Saturday, August 13, 2011

How to Pay the Mortgage With a 401(k)

In general, taking money out of your 401(k) may not be a good idea, because withdrawals from a 401(k) fund are taxed as ordinary income and are subject to an additional 10 percent penalty tax. However, if you are struggling financially, your 401(k) may be the only option you have left for keeping your house. If you want to use your 401(k) to pay your mortgage, consider asking your plan administrator for a hardship withdrawal.

Instructions

    1

    Ask your plan administrator if they allow for hardship withdrawals to pay mortgages. If your plan has a provision for elective deferrals then you may be able to withdraw the money, but it will be based on the plan's regulations. A retirement plan does not have to have an early withdrawal provision and if it does, it may have specific reasons why you can withdraw the money, such as medical or funeral expenses.

    2

    Provide the plan administrator with the paperwork necessary to obtain the hardship withdrawal. Each plan will differ according to what proof of hardship they require.
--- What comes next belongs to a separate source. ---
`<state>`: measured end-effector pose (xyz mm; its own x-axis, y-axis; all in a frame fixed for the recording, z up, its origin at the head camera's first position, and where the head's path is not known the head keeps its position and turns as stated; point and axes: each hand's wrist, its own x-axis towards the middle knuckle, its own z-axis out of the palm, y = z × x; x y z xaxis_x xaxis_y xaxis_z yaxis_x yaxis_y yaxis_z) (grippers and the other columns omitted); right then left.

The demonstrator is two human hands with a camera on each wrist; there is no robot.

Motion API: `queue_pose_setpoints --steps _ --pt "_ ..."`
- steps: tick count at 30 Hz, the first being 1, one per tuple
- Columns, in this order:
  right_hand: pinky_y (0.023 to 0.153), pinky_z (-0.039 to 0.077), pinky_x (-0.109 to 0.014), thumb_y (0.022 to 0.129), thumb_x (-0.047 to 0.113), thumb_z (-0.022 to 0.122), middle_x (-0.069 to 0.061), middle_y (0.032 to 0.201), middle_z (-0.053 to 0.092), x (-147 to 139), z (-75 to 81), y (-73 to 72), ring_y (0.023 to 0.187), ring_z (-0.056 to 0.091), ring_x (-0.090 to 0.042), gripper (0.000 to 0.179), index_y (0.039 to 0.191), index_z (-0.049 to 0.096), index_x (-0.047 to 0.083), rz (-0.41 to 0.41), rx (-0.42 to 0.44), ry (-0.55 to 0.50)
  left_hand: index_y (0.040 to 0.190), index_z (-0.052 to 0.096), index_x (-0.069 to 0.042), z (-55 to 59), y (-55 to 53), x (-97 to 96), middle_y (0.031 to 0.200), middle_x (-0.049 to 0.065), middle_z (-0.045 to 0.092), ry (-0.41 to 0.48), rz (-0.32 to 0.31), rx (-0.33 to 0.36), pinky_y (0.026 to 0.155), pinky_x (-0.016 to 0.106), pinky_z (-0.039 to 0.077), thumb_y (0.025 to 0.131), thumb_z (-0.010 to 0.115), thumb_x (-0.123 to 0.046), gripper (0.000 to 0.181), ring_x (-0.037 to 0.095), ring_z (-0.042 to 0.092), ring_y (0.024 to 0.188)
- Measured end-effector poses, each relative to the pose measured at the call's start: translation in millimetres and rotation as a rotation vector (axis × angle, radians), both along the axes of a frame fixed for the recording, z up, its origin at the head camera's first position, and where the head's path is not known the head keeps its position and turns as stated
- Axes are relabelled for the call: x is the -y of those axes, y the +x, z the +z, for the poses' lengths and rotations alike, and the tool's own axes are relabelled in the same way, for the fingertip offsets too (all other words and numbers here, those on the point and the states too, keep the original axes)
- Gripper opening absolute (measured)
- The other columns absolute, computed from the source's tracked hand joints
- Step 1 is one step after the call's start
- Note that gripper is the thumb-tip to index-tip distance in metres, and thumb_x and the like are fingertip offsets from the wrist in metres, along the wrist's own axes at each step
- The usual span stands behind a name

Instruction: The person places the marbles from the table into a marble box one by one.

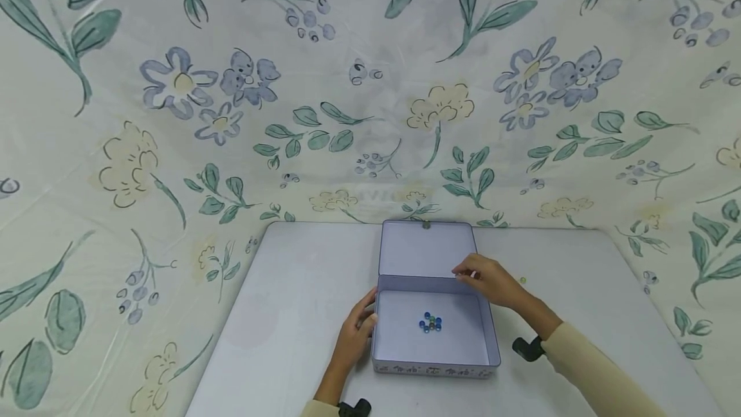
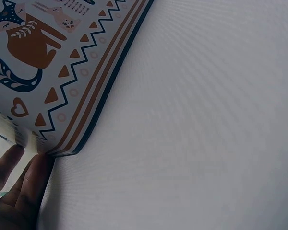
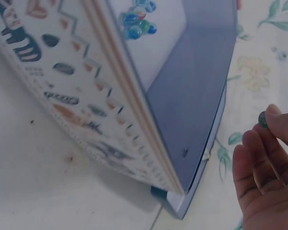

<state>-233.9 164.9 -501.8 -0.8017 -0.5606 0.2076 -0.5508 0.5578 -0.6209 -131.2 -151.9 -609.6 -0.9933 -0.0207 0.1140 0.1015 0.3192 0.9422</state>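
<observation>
An open lidded box (image 1: 434, 370) with a patterned outside and pale lilac inside lies on the table. Several blue and green marbles (image 1: 431, 323) form a small cluster on its floor. My right hand (image 1: 491, 280) is above the box's far right part, near the hinge. Between its thumb and forefinger it pinches a green marble (image 3: 262, 120), best seen in the right wrist view. At the box's left wall my left hand (image 1: 354, 333) rests, its fairly straight fingers (image 2: 34, 184) touching the side. The left palm is hidden.
The box's lid (image 1: 425, 250) leans back behind it, with a small greenish round thing (image 1: 426, 224) at its far edge. A yellow-green marble (image 1: 523, 280) lies on the white table (image 1: 301, 275) right of the lid. A floral cloth (image 1: 347, 82) hangs behind.
</observation>
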Motion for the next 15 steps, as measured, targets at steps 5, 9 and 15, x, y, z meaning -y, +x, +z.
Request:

However, you usually don't have to provide proof of income. In some cases, you may just have to state in writing that you are experiencing a financial hardship.

    3

    Wait for the check to arrive. How long you have to wait depends on where the plan administrator is and the plan's approximate processing time. You may have to wait anywhere from a few days to a few weeks.

    4

    Deposit the check into your bank and then make a check payable to your note holder.